PhD researcher–supervisor relations
While well researched, this area is paradoxically the most variable given differences in personal histories, preferences, and motivations between individual PhD researchers and supervisors.
Availability and meetings: The evidence relates to both availability and frequency of formal meetings. Donald et al. (1995) reported one of the two most important factors in supervision satisfaction was supervisor availability. Zhao et al. (2007) reported availability strongly correlated with researcher satisfaction; a more recent study reported the same (Sverdlik et al. 2018). In a similar vein, Main (2014) reported that the frequency of communication affected program duration and suggested communicating at least semi-monthly. As regards frequency of meetings, another study (Heath 2002) supported this view—though noted that if meetings were at least once a month, satisfaction was not substantially reduced. Further, to enhance researcher progress, completion, and satisfaction, meetings should provide guidance on (a) topic definition, (b) research design and data analysis, and (c) literature to be reviewed.
Good working relationship: Lovitts and Nelson (2006) and Ives and Rowley (2005) have linked good progress, completion, and satisfaction with clearly understood expectations. Further, a good PhD researcher–supervisor fit is shown to be associated with positive PhD experience (Golde 2005). More specifically, Hyun et al. (2006)) showed that graduate researchers reporting more functional supervisory relationships are less likely to report mental health issues, whereas those reporting ambiguous expectations were more likely to report such issues. Yet, shared expectations cannot be assumed, so unfortunately, differences may be implicit and lead to misunderstandings (Woolhouse 2002).
Feedback: A frequently overlooked aspect of feedback is researcher progress. Zhao et al. (2007) reported satisfaction was correlated with regular and direct reviews of progress and purposefully helping PhD researcher progress in a timely manner. The latter point is supported by Main (2014) who linked good progress and completion with supervisors who explicitly encouraged finishing quickly.
Overall, the evidence suggests that factors such as those above can reduce burnout and lack of completion risk and contribute to more engagement in research, greater productivity and satisfaction, and more timely completion. The contrary will produce the reverse effects, hindering progress and satisfaction. For instance, PhD researchers perceiving a misfit between themselves and their working environment in terms of problems with supervisors (and the department) may decide to leave (Golde 2005).
Here, we suggest some possible policy recommendations at the personal (PhD researcher and supervisor) levels. Of course, the effects of these policies are cumulative as a constellation of factors interacts in providing a supportive environment for doctoral success. We suggest ensuring these policies are easily accessible online, so they can begin to have effect “on the ground.”
→ Ensure policies are consistent in emphasizing the responsibilities of the PhD researcher in advancing through the degree.
Incorporate this responsibility in all documents, notably, program descriptions, application processes, and codes of practice so that applicants understand the shift in status that is required
Incorporate PhD researcher agency in different PhD processes, e.g., researcher involvement in the supervisory selection, researcher report on initiatives to grow network in annual report, and researcher participation in program evaluation and improvement.

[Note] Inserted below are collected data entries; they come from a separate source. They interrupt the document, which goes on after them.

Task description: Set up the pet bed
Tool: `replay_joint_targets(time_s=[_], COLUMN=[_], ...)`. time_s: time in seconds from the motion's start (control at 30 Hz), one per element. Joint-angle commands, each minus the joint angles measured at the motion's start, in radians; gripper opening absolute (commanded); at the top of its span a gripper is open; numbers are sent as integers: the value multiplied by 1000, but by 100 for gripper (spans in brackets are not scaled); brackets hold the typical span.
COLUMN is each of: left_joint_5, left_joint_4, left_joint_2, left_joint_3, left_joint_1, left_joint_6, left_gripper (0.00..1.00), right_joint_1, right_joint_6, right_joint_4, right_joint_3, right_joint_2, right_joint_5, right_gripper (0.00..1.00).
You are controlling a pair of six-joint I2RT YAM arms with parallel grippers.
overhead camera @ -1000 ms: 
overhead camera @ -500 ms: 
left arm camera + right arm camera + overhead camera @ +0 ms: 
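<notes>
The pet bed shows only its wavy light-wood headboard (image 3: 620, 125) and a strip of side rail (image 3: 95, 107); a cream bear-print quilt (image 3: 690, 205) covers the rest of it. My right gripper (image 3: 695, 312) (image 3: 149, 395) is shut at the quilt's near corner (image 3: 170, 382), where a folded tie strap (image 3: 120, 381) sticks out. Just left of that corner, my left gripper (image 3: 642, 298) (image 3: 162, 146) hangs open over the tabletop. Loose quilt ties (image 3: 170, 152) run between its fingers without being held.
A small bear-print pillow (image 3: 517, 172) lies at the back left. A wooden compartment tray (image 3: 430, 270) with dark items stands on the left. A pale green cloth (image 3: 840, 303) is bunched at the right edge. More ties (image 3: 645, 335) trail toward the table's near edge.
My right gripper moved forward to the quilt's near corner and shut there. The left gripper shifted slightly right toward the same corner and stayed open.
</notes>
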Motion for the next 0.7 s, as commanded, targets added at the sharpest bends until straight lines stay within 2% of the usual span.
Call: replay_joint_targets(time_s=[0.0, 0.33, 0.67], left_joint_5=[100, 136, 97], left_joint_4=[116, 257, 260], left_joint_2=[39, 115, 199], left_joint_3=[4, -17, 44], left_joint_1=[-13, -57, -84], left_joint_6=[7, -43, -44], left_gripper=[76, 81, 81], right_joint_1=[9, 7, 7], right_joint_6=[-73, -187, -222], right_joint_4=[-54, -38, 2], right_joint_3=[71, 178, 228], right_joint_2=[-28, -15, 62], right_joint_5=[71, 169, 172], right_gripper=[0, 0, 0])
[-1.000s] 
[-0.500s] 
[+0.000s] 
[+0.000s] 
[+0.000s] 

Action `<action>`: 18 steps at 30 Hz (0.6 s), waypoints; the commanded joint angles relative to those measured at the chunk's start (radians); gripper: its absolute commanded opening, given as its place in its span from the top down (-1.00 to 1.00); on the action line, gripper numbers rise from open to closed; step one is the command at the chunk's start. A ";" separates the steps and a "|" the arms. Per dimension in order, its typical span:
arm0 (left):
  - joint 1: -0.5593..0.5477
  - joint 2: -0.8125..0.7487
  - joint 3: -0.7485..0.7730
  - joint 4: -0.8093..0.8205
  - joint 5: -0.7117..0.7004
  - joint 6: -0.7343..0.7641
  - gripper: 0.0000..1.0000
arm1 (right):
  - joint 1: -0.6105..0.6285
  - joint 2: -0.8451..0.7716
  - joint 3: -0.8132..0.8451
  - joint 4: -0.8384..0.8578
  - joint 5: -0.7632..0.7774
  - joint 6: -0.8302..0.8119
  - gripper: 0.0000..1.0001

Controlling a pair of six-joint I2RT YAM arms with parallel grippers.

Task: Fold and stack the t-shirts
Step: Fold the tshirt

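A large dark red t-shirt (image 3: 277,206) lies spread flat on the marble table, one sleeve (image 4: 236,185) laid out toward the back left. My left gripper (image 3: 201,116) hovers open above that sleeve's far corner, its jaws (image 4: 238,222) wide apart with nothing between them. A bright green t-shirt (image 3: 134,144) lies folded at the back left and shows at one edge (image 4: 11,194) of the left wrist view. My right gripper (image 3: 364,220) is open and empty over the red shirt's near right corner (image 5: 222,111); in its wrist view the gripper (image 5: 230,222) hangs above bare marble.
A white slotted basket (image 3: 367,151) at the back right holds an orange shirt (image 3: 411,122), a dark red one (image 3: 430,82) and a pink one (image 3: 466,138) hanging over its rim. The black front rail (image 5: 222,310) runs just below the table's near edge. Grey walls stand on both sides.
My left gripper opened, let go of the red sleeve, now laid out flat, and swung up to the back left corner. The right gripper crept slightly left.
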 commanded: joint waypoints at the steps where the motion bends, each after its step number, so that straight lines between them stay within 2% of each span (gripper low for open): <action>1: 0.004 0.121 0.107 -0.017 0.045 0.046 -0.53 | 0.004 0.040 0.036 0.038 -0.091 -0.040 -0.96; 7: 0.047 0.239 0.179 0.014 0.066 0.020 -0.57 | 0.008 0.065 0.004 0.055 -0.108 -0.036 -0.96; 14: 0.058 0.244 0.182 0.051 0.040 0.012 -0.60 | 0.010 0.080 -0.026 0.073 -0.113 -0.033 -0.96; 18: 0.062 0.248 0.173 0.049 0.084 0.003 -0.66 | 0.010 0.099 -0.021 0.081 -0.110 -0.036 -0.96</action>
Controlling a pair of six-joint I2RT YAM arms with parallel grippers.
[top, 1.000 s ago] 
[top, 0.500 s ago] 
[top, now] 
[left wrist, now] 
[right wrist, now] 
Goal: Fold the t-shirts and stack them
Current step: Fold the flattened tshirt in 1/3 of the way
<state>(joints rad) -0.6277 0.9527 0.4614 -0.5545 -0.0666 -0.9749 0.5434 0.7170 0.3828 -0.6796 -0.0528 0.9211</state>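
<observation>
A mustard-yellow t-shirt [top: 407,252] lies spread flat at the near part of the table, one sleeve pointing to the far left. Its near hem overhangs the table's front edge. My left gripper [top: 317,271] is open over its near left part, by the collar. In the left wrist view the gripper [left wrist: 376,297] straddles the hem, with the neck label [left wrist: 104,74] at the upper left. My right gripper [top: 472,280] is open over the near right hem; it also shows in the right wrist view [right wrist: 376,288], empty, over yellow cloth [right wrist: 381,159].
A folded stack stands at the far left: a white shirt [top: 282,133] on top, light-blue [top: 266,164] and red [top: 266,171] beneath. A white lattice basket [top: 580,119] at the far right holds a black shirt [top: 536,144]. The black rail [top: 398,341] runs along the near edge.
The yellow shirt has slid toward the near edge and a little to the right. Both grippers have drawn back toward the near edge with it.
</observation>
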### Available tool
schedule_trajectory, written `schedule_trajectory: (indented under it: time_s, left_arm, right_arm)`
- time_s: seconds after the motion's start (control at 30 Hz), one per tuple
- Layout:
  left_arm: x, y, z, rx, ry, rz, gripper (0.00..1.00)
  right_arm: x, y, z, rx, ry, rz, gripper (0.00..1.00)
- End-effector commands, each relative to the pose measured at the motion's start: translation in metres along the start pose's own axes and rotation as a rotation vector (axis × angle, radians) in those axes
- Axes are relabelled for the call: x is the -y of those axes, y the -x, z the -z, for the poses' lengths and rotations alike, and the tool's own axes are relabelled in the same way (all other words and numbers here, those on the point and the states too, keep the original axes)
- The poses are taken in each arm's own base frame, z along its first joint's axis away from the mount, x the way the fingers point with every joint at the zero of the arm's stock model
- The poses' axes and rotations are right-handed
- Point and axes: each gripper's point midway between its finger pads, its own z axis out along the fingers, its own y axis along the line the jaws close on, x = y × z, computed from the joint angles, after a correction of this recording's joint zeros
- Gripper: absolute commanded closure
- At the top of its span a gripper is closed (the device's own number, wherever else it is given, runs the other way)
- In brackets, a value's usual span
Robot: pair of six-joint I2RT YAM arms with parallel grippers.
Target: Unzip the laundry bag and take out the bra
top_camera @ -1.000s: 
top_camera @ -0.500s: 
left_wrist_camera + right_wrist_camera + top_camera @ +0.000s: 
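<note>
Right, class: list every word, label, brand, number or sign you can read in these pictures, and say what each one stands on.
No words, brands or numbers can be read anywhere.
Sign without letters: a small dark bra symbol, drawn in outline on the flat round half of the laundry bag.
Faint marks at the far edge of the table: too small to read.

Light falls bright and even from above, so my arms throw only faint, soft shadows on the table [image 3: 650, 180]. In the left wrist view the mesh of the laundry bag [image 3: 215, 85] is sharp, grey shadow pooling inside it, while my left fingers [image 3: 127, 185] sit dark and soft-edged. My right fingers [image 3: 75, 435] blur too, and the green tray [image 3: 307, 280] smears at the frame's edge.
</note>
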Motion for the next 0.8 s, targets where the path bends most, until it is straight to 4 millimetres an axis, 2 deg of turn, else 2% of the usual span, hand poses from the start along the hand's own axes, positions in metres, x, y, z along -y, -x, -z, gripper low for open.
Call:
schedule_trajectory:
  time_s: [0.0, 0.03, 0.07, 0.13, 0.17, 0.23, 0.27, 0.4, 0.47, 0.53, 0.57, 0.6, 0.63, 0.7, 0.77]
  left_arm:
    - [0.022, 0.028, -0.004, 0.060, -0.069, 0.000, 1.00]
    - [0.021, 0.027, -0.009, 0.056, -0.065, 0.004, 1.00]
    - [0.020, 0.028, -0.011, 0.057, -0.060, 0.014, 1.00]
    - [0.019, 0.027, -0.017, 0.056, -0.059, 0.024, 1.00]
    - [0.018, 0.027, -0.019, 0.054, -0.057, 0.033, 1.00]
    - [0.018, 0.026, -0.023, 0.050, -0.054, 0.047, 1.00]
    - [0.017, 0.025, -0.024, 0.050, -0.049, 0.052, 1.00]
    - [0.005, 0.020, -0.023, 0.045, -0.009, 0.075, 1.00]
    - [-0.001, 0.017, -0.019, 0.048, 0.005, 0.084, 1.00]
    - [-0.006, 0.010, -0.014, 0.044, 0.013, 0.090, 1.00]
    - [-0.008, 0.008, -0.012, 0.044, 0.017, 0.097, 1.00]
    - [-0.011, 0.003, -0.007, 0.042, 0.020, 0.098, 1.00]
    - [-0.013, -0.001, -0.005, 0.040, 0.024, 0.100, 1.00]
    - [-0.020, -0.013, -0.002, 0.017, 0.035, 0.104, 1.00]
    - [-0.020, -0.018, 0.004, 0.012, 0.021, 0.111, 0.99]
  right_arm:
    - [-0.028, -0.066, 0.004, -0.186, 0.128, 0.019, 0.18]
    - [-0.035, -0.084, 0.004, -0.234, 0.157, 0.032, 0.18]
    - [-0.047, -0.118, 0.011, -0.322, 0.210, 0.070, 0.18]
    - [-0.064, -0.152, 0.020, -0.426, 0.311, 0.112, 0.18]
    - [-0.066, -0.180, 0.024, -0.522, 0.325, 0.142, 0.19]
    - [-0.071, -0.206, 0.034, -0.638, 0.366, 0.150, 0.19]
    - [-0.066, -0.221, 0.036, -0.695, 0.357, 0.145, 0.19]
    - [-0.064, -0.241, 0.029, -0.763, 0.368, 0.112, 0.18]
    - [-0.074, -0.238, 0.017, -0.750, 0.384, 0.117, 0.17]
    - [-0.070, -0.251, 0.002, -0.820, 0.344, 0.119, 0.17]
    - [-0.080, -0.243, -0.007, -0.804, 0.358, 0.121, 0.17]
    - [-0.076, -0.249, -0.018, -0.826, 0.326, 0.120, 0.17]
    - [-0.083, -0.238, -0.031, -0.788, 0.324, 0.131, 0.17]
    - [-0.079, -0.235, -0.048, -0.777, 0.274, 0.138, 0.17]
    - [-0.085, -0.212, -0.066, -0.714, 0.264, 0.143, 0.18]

Ensure applicants can access and mobilize this information, for instance, through links to program/scholarship application pages, references in the application process, and encouraging questions about it at interview.
→ Ensure policies clearly address requirements of supervisors and are implemented.
Clarify who can supervise, e.g., degree of experience and expertise required.
Provide tools to develop needed expertise in supervision and support even experienced supervisors.
Consider implementing a policy that requires more than one supervisor; include explicit statements of respective supervisor responsibilities.
→ Set out explicit expectations regarding PhD researcher and supervisor responsibilities from the start of the program.
PhD learning tasks (different from previous learning), beginning with the application process.
Frequency of meetings.
Expected PhD timelines; formal benchmarks.
Supervisory time allocation (number of hours) recognized in workload.
As noted earlier, we have integrated these contexts since (a) individuals in all three environments have the ability to create policies and (b) institutional change can cascade both up and down. In this section, we attend not just to supporting PhD researchers but also to supervisors. While support of the latter has often been overlooked in doctoral policies, our view is that we need to invest as much policy effort in the support of the supervisor as the researcher and, in other words, view supervision as a collective responsibility, shared by many other individuals and units besides the named individual (McAlpine 2013). A recent review noted that all relationships and structures involving individuals, resources, and institutions beyond the PhD researcher, e.g., supervision, the department, and financial support opportunities, can directly or indirectly impact progress and completion (Sverdlik et al. 2018).
What promotes satisfaction, retention, and completion
A range of studies suggest that specific departmental through institutional practices can contribute to greater satisfaction, research engagement (Peltonen et al. 2017), and productivity (Scaffidi and Berman 2011) and reduce risk of burnout and lack of completion Jairam and Kahl Jr 2012). We have grouped the evidence as follows: institutional leadership, departmental leadership, and institutional–departmental shared leadership.
There is minimal research at this level, but what there is provides some policy direction.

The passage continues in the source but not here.